Clan Rising

Murray Clan Champion

Sir James Murray(1837–1915)

Sir James Augustus Henry Murray, FBA

The Hawick draper's son who taught himself twenty-five languages by twenty and built the Oxford English Dictionary from a tin shed in his garden.

James Augustus Henry Murray was born at 7 Slitrig Crescent in Hawick in the Scottish Borders on 7 February 1837, the eldest of seven children of Thomas Murray, a Hawick draper and tailor, and Mary Goodall, a domestic servant. The family was Free Kirk, modest in means and unusually serious in habits; James was reading the Greek New Testament by eight, the Hebrew Old Testament by twelve, and had begun work on Romany, Hindustani and Tongan from books borrowed from the Hawick Mechanics' Institute by fourteen. He left school at fourteen because his parents could not afford to keep him there longer, and went out to work.

He taught at the Hawick burgh school as a pupil-teacher from 1854, took the post of master of Hawick Subscription Academy at twenty in 1857, and married Maggie Scott of Mauldsheugh, a draper's daughter, in 1862. She died of pleurisy two years later and Murray, in the grief of it, walked out of Scotland. He took a bank clerk's post at the Chartered Bank of India, Australia and China in London in 1864 and married Ada Ruthven in 1867, a deeper marriage and the one that made the next forty-eight years of his life. He joined the Philological Society of London in 1869, on the strength of papers he had been writing privately on Border dialect, the lowland Scots tongue, and the comparative grammar of the Romance languages. His self-education had by then run through twenty-five working languages and he could read Akkadian cuneiform by 1875.

The Philological Society had since 1858 been planning a comprehensive New English Dictionary on Historical Principles, to record every word in the language with its first written attestation and every shift of meaning thereafter. The work had been begun under Herbert Coleridge and Frederick Furnivall and had stalled twice. In 1878 the Society approached Oxford University Press for funding and a permanent editor. In 1879 the Press appointed Murray. He was forty-two, a schoolmaster at Mill Hill in north London where he had moved in 1870, and had no university degree of any kind. He took the editorship on the understanding that the work would occupy him for ten years, that the Press would pay him a salary, and that he would build a corrugated-iron working shed, which he called the Scriptorium, on the lawn of his Mill Hill house.
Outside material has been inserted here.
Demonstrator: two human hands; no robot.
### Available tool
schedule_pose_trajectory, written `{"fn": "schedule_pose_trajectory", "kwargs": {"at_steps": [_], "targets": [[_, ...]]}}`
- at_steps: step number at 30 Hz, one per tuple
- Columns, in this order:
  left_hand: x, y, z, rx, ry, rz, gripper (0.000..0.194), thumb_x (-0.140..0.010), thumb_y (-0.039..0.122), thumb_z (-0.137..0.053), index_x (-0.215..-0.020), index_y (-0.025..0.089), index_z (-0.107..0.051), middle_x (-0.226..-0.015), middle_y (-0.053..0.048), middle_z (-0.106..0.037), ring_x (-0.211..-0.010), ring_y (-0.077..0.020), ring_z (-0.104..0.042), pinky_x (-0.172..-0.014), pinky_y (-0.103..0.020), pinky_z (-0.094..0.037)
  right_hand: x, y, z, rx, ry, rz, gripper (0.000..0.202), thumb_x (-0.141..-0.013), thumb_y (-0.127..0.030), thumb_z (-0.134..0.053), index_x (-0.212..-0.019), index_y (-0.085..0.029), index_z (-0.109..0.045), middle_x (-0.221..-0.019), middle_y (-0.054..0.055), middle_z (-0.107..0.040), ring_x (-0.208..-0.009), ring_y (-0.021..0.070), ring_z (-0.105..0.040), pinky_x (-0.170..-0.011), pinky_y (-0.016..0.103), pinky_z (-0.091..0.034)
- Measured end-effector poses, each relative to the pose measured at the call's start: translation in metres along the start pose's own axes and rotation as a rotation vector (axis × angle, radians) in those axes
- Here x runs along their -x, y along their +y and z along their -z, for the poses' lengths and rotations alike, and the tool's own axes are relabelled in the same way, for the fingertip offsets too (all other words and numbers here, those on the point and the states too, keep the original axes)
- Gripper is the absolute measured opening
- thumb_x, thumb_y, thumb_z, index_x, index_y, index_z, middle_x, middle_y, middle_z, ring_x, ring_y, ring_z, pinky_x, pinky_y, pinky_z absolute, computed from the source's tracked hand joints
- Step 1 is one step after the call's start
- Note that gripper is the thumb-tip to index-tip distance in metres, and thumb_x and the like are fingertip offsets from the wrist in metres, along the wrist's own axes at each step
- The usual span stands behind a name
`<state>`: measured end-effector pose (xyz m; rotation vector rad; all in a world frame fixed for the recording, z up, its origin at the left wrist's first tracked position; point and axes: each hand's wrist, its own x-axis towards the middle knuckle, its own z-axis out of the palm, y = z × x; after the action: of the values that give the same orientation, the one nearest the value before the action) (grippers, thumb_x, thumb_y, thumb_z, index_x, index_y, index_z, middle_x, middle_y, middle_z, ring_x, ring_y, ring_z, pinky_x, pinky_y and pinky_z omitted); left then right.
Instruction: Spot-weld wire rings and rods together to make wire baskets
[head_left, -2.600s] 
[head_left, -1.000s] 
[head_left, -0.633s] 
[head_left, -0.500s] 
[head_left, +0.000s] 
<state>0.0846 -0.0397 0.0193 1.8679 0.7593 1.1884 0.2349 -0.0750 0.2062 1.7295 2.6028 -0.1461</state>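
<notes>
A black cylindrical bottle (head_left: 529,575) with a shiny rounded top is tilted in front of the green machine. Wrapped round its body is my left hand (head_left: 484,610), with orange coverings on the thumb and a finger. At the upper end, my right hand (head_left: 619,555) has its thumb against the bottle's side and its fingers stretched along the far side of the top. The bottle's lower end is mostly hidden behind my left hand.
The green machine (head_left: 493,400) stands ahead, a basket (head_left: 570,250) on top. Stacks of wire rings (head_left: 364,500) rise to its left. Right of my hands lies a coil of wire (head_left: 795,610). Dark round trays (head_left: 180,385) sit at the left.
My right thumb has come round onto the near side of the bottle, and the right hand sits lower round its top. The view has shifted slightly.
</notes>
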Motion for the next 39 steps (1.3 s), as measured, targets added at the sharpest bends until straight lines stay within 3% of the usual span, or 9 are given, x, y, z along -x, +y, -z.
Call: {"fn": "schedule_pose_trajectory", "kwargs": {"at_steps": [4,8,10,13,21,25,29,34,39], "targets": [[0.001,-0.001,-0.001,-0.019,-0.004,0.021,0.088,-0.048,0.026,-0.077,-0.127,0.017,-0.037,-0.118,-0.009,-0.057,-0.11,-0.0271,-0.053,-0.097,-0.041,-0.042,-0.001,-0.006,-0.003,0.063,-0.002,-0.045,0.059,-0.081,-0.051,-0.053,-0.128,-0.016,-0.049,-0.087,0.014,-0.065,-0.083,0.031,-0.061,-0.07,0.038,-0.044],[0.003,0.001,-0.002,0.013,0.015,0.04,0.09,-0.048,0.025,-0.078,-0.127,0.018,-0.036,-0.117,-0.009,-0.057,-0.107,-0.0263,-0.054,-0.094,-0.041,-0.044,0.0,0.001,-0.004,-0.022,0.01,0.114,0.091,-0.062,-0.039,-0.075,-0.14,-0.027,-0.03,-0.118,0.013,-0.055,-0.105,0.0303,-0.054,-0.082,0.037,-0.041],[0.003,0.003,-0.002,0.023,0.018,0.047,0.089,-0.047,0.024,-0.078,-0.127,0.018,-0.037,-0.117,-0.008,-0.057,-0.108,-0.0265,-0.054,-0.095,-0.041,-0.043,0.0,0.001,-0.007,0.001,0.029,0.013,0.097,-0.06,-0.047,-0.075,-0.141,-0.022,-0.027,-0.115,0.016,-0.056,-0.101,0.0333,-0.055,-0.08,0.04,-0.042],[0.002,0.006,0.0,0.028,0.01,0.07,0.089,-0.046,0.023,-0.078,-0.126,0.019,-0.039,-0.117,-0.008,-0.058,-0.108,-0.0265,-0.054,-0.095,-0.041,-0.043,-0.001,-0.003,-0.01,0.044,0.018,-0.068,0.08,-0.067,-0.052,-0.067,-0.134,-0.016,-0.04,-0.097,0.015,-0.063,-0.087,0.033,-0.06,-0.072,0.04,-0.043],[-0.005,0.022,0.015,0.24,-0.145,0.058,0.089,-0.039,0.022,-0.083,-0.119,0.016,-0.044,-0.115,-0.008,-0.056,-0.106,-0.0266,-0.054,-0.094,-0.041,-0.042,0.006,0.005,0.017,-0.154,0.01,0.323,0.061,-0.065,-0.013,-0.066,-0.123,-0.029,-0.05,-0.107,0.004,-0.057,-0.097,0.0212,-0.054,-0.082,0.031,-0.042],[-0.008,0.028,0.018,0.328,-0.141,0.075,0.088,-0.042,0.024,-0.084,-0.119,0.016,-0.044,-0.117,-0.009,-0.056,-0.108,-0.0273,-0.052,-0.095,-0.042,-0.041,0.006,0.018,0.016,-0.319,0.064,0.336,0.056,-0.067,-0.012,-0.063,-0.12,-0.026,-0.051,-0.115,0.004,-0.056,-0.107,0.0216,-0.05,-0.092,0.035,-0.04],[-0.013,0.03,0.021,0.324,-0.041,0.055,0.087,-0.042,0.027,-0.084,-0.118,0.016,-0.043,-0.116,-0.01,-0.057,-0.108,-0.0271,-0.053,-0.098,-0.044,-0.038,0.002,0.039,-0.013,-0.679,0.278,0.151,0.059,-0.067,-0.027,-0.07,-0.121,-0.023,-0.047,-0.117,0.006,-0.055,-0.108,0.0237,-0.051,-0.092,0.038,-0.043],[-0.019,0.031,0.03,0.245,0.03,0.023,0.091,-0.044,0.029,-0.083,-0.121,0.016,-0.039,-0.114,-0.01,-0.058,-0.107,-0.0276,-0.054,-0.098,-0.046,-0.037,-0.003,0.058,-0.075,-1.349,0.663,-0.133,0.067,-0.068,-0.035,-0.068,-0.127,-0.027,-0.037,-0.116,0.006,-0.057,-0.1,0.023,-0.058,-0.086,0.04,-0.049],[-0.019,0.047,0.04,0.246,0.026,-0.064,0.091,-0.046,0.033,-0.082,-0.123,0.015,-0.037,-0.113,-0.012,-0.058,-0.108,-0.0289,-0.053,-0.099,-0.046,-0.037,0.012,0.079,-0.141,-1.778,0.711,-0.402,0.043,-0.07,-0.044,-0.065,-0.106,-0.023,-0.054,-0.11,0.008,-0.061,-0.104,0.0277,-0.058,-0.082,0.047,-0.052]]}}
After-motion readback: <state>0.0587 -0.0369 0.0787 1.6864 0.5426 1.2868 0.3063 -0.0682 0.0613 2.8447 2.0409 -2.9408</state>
The first fascicle, A to Ant, appeared in 1884. The work took not ten years but thirty-six.

By 1885 Murray had moved with his family to 78 Banbury Road in Oxford and built a second, larger Scriptorium in the garden there, where the fifty-strong editorial staff and the slips contributed by the eight hundred volunteer readers on three continents were sorted and filed. He worked at the Scriptorium twelve hours a day, six days a week, in two overcoats and fingerless gloves through the Oxford winters, his daughters reading aloud from the slips while he wrote the definitions. He answered four hundred letters a week from readers proposing additions and corrections to entries that had been published a decade earlier. He was knighted in 1908. He saw four of the ten original volumes through the press before his death; the W volume was completed by his successor Henry Bradley in 1928. The whole dictionary was finished thirteen years after he died. The single editorial sensibility of the entire OED is substantially his.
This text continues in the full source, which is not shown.